Written, directed and soundtracked by Bush, built up from sketches she drew herself, this four-minute animation is suffused with both love and horror
All of Kate Bush’s sense of wonder, and how she tempers it with not just melancholy but outright sorrow, is threaded through her devastatingly moving new animated short film, Little Shrew.
Bush has long wrung stunning material out of family dynamics. Cloudbusting is full of the boyish admiration sons have for their fathers long after we become men; This Woman’s Work, about a crisis amid childbirth, is so stricken with awe at new life; Aerial was full of this material, from the maternal study of A Coral Room to a wonderfully guileless song about Bertie himself.
It always felt bigger than Kate and Bertie, but Bush adds a terrifically powerful new dimension by making it, in Little Shrew, a lament for children affected by war, particularly in Ukraine . As Bush says of Bertie in an accompanying essay: “I think his performance is extremely moving and although I’d originally written the song to capture his beautiful descant voice before he entered adolescence, it has taken on a haunting new meaning within the context of this animation.
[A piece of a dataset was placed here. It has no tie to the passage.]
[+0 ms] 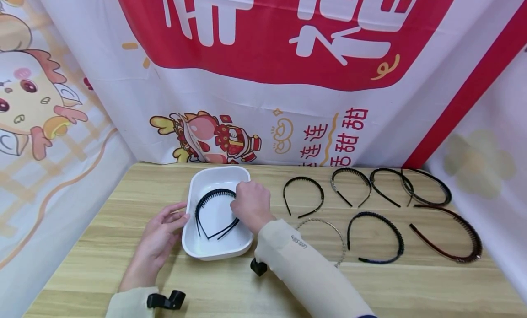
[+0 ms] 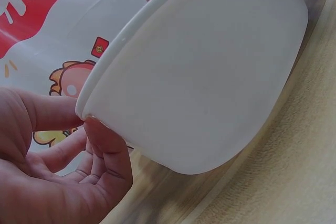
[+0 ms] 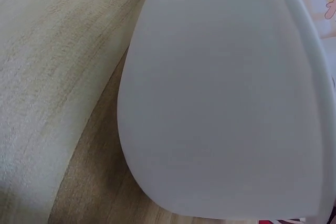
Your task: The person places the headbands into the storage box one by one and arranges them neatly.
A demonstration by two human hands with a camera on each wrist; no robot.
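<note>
Currently, left hand [image 1: 161, 234] pinches white tub [image 1: 216, 255]; black headbands [image 1: 208, 197] run under right hand [image 1: 252, 205], grip unclear

The head view is bright, evenly lit from above, the white container [image 1: 197, 249] glowing pale under the right hand [image 1: 252, 206]; far to that hand's right, the pale flower [image 1: 477, 160] is blurred. The left-wrist view is dimmer: beyond the left hand [image 2: 60, 187], the container's outer wall lies in flat grey shade. The right-wrist view is duller too, with a brown wedge beside the container, perhaps its shadow.
</note>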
Little Shrew follows a Ukrainian pygmy shrew, captivated by a ball of cosmic light emanating from deep in the solar system. The creature scurries out of its cosy spot in the top pocket of a coat – and the animation coolly pans back to show that this is the corpse of a soldier sitting against a tree. The shrew makes its way through a war-torn landscape, and into the melee of Russian strikes, fired from under the chillingly blank face of an unmanned drone.